Significant HIV/AIDS treatment gaps exist for all groups throughout the country, but migrants also face particular challenges in accessing health care [59, 61]. Health care is administered on a state-by-state basis in India, and in some states significant uncertainty exists among government officials as to whether state authorities are responsible for social welfare services to temporarily resident workers and their families [62]. Furthermore, internal migrants are often unable to use the government-issued "ration cards" outside their local home authority in order to access social services [63], and migrants may face significant logistical challenges and delays in procuring a new ration card [64]. Absent a ration card, it can be difficult to access even programs designed to provide health care to the poor, as some such services specifically target ration card holders [65]. Indeed, some local authorities reportedly refuse to provide ART entirely to individuals without ration cards [66]. In one area with extensive seasonal out-migration, a study concluded that internal migrants reported poorer health-seeking behavior than their non-migrant counterparts, a difference attributed to ignorance of behavioral risk factors, lack of knowledge of health facilities, and cultural and linguistic barriers [55].

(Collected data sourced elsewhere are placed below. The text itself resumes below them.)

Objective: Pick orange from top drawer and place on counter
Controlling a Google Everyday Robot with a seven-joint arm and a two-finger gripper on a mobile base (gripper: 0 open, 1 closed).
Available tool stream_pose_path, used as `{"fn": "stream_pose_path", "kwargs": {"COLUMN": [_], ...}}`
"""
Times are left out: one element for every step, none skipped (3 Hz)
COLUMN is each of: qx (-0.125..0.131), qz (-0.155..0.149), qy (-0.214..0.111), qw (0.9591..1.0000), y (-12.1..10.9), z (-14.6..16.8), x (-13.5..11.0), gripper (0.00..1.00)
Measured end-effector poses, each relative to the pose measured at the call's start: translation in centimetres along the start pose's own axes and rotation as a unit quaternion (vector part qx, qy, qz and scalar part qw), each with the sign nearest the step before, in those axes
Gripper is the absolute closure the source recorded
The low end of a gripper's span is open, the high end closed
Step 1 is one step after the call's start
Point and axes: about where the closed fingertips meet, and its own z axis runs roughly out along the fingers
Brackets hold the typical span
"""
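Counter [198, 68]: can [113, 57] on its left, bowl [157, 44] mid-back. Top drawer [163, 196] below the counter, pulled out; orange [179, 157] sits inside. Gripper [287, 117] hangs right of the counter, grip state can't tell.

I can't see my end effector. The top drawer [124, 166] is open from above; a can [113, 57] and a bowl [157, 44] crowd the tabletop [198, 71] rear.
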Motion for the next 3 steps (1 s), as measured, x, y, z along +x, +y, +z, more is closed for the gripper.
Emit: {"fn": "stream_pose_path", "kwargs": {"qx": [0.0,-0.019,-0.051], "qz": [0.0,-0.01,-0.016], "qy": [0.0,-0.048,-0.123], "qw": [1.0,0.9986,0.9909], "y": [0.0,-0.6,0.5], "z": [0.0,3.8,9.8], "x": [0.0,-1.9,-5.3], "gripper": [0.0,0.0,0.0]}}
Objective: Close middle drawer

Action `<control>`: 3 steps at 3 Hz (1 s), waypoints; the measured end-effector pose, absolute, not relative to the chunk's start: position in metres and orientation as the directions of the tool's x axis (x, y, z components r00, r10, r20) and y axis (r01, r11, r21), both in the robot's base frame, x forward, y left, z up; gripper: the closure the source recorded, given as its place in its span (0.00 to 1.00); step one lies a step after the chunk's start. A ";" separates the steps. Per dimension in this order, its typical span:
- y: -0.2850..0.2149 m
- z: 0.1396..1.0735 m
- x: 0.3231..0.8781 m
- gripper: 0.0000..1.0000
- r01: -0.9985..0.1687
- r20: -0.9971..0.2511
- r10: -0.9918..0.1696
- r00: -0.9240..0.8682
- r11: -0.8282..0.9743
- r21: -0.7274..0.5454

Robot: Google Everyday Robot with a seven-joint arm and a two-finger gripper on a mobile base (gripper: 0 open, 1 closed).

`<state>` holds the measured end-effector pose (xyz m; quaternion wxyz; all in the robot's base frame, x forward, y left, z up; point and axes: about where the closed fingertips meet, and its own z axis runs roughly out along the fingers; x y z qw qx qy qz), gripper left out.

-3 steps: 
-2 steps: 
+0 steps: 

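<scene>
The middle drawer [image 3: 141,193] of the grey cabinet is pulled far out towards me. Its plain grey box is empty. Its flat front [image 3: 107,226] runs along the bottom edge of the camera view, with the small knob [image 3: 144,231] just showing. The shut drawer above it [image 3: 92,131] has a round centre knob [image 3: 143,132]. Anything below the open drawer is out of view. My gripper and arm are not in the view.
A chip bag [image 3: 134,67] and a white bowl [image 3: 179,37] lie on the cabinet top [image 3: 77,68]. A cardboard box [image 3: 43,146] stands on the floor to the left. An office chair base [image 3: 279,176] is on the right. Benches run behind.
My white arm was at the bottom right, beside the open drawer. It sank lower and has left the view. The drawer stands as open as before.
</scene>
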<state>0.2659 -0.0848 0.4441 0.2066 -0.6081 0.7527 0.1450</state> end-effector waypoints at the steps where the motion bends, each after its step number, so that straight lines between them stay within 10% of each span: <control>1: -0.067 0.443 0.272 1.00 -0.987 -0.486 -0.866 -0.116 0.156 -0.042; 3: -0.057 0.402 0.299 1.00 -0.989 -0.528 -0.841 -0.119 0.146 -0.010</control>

Though not as severe as in some countries worldwide, the current global financial crisis has slowed economic growth in India and threatened to exacerbate preexisting levels of internal inequality [67]. Internal migrants are particularly vulnerable to increased unemployment and poverty, and the process of reverse migration has already begun [68]. The Governor of the Reserve Bank of India noted in February 2009 that social safety net programs in rural areas could help to mitigate the impact of the crisis for migrant workers who return home [69]; however, ART coverage throughout the country is plagued by broad gaps and failures and interruptions in treatment must be expected.

International law

International human rights law guarantees individuals lawfully within a territory the right to free movement within the borders of that state [6], a commitment legally binding on all parties to the International Covenant on Civil and Political Rights [7]. International law also provides for the basic right to the highest attainable standard of health. This right, along with the principle of non-discrimination, implies a clear right to access a core minimum set of health services for migrants who move within their own state, including ART, without discrimination on the basis of social origin.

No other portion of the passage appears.